After you launch the Support Vector Machines platform, a Model Launch control panel for fitting models appears. Use the Model Launch control panel to specify the kernel function and associated parameter values, as well as the validation method.
Figure 9.5 The Model Launch Control Panel
The Model Launch control panel contains the following options:
Kernel Function
Specifies the kernel function used in the model. Choose from the following kernel functions:
Radial Basis Function
Selects the radial basis function kernel to create a nonlinear hyperplane to separate the classes.
– The Cost parameter is the penalty associated with misclassifying an observation in the training set. A higher cost parameter implements an algorithm that is less likely to misclassify a point in the training set, whereas a lower cost parameter produces a wider margin. The Cost parameter must be greater than 0, and the default value is 1.
– The Gamma parameter is the parameter in the kernel function. This parameter determines the amount of curvature there is to the decision line; a higher Gamma value indicates more curvature. A nonlinear decision line provides a more flexible fit, but too much curvature can lead to overfitting. The Gamma parameter must be greater than 0, and the default value is 1/(# of predictors).
Linear
Selects the linear kernel function to create a linear hyperplane to separate the classes.
– The Cost parameter is the penalty associated with misclassifying an observation in the training set. A higher cost parameter implements an algorithm that is less likely to misclassify a point in the training set, whereas a lower cost parameter produces a wider margin. The Cost parameter must be greater than 0, and the default value is 1.
Note: If you specify parameter values that are out of range, the default values are used.

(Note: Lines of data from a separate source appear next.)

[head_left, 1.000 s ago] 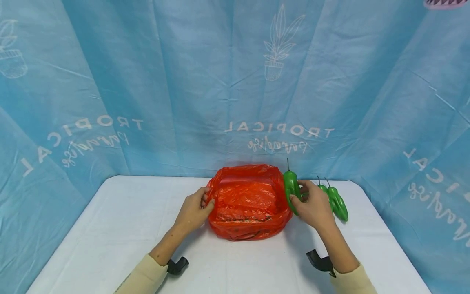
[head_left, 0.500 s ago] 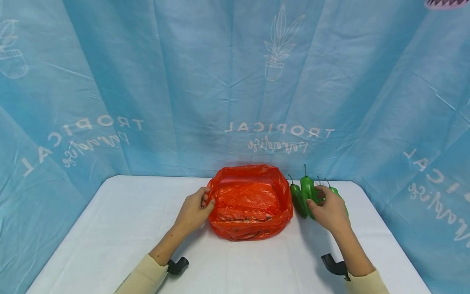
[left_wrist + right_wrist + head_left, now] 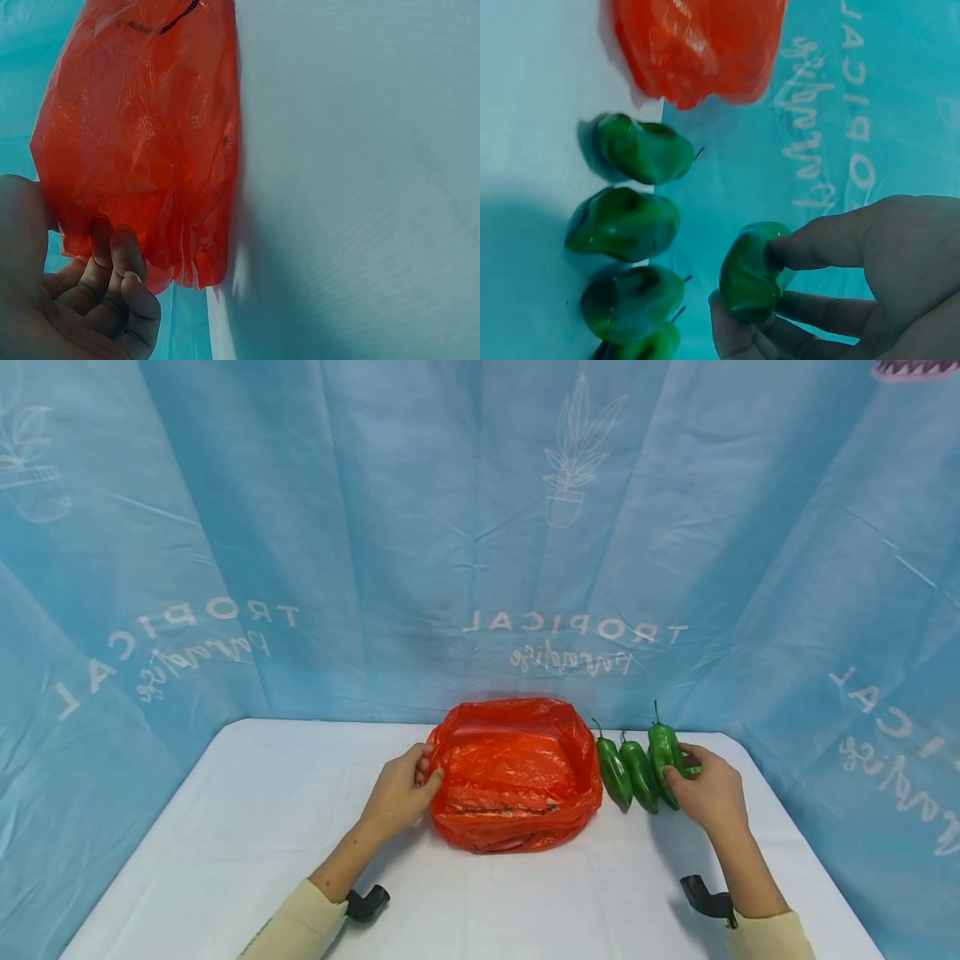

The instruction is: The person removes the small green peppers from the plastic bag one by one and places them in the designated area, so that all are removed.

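A red plastic bag (image 3: 517,777) with a wide mouth sits at the back middle of the table. My left hand (image 3: 401,787) pinches the left side of its rim; in the left wrist view, curled fingers (image 3: 124,255) meet the bunched plastic (image 3: 150,150). My right hand (image 3: 708,789) holds a green pepper (image 3: 663,760) between thumb and fingers, stem upward. In the right wrist view this pepper (image 3: 750,274) is raised apart from several other green peppers lying in a row. Two of those, a left pepper (image 3: 615,774) and a middle pepper (image 3: 639,777), show beside the bag.
A white cloth (image 3: 525,902) covers the table. Behind it and at both sides hangs a blue printed curtain (image 3: 420,568). Black curved pieces (image 3: 367,903) are worn at both wrists.
My right hand has moved right with a pepper, away from the bag's right edge. Peppers it hid earlier show now. My left hand stays on the bag's rim.
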`<action>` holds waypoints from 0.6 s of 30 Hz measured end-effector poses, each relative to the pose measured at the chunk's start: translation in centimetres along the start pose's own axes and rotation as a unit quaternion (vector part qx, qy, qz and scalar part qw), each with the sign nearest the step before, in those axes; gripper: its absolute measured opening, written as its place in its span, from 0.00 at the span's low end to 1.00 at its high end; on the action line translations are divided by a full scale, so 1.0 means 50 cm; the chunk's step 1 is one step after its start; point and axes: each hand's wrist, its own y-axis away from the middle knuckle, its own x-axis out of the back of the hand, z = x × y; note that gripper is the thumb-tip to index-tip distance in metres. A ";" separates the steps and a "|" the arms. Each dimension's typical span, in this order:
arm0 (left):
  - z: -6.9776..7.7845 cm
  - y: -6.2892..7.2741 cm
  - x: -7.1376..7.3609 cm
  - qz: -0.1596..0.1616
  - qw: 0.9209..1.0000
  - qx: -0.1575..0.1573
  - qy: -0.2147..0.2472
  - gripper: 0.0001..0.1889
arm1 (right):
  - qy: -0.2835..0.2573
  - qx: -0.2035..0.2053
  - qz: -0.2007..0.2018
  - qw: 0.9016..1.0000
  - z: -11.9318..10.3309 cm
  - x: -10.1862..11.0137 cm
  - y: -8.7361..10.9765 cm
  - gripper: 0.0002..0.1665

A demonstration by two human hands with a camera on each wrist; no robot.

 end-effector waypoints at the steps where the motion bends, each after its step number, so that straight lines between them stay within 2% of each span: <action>1: 0.000 0.000 -0.001 -0.001 1.000 -0.001 0.001 0.15 | 0.001 -0.004 0.002 1.000 0.003 0.001 -0.001 0.34; 18: 0.000 0.000 0.000 0.000 1.000 -0.007 0.003 0.15 | 0.017 -0.005 0.035 0.999 0.084 0.002 -0.039 0.32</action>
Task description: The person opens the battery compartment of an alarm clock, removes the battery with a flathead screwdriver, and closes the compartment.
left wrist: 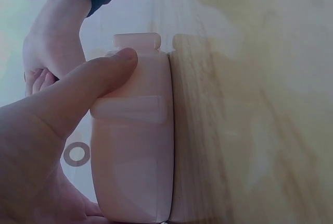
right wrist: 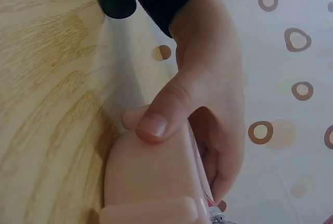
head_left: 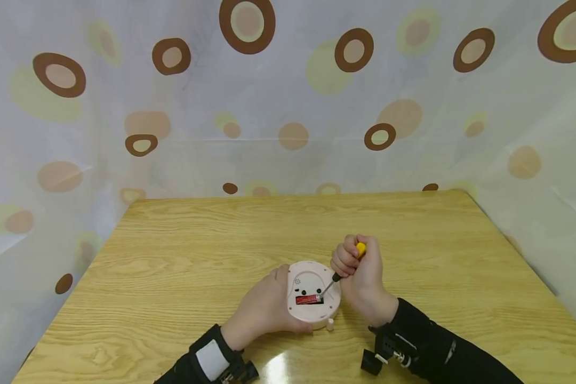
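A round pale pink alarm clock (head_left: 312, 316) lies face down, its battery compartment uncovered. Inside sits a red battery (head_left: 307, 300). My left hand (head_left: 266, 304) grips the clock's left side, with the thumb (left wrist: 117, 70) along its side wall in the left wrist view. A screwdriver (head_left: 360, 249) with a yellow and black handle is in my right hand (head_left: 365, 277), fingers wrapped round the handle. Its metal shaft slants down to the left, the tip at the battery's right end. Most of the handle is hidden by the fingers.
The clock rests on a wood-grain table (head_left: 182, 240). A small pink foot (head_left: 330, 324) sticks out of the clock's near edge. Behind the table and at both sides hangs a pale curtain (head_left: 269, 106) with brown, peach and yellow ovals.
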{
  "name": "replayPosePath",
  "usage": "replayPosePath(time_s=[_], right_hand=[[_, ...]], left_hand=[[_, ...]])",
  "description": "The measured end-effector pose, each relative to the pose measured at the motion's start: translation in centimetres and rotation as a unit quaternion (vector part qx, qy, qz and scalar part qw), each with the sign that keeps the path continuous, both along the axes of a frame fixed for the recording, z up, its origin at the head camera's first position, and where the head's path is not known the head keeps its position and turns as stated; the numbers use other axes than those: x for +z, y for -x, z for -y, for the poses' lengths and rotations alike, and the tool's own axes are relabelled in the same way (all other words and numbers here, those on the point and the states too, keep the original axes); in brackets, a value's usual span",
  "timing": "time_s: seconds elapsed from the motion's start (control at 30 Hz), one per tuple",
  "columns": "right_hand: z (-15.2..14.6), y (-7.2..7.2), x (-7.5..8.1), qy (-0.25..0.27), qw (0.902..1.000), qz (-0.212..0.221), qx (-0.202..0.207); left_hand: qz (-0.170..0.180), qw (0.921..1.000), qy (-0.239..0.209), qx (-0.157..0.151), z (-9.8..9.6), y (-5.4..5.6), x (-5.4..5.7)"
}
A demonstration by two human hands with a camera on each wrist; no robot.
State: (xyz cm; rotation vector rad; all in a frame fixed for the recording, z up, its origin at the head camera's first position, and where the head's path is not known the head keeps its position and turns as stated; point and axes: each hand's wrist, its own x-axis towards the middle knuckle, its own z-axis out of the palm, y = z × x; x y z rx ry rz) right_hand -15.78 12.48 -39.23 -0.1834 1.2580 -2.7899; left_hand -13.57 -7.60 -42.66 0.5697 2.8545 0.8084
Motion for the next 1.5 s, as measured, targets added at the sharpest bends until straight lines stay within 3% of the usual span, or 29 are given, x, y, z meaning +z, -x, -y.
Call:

Tip: To find the best fitting model, fit a range of kernel functions and parameter values and use the Model Comparison report.
Tuning Design
Enables you to fit a range of parameter values for the specified kernel. The models with the largest RSquare and the smallest Misclassification Rate or RASE are identified in the Model Comparison report. After you select Tuning Design, you must specify minimum and maximum values for the parameters. Default values are provided based on the data and the minimum must be greater than zero. You must also specify a value for the Number of Runs. The SVM platform fits that many models over a grid of parameter values determined by the minimum and maximum values.
Validation Method
Specifies the model validation method. When you click the Go button for the first time, the first SVM model is fit using the specified validation method. This Validation Method is then used for all SVM models fit from within the SVM window. This ensures that all models in the report window are fit using the same validation method and validation set.
Holdback
Randomly divides the original data into training and validation sets. You can specify the proportion of the original data to use as the validation set (holdback).
KFold
(Available only when Y is continuous or nominal.) Randomly divides the original data into K subsets. In turn, each of the K sets is used to validate the model fit on the rest of the data, fitting a total of K models. If Y is continuous, the model that has the best validation RASE statistic is chosen as the final model. If Y is nominal, the model that has the best validation misclassification rate is chosen as the final model.
Validation Column
(Available only if you specified a Validation column in the launch window.) Uses the values in the specified Validation column to divide the data into parts. The column’s values determine how the data are split, and what method is used for validation:
– If there are two values, the smaller value defines the training set and the larger value defines the validation set.
– If there are three values, these values define the training, validation, and test sets in order of increasing size.
– If the validation column has more than three levels, then Validation Column K Fold is used.
The SVM platforms uses the validation column to train and evaluate the model, unless a Tuning Design is used. If the Tuning Design option is selected, the SVM platform uses the validation column to train and tune the model or to train, tune, and evaluate the model. For more information about validation, see Validation in JMP Modeling.
Note: If the validation column does not lead to a valid partition of the data, the Holdback validation method is used instead.
Validation Column K Fold
(Available only when the Y, Response column has exactly two levels and a Validation column is specified in the launch window.) Uses the values in the specified Validation column to divide the data into K sets, where K is the number of unique values in the column. Then, K-Fold validation is performed.
None
No validation used.
Go
Fits the specified SVM model and shows the model report.
Note: If you have a large data table, a progress bar is shown for each model that is fit to the data. The total number of models fit is k!/2(k-2)!, where k is the number of levels of the response variable. Each progress bar has an Accept Current Estimates button. Click this button if you want to stop the fitting algorithm early and accept the current estimates. Because prediction calculations are performed after you click this button, it may take some time for the report to appear.
Rows that contain any missing predictor values are not included in the SVM modeling procedure. Therefore, any columns saved to the data table will contain missing values in those rows. If you want to include data with missing values in an SVM model, some form of preprocessing is required. See Explore Missing Values.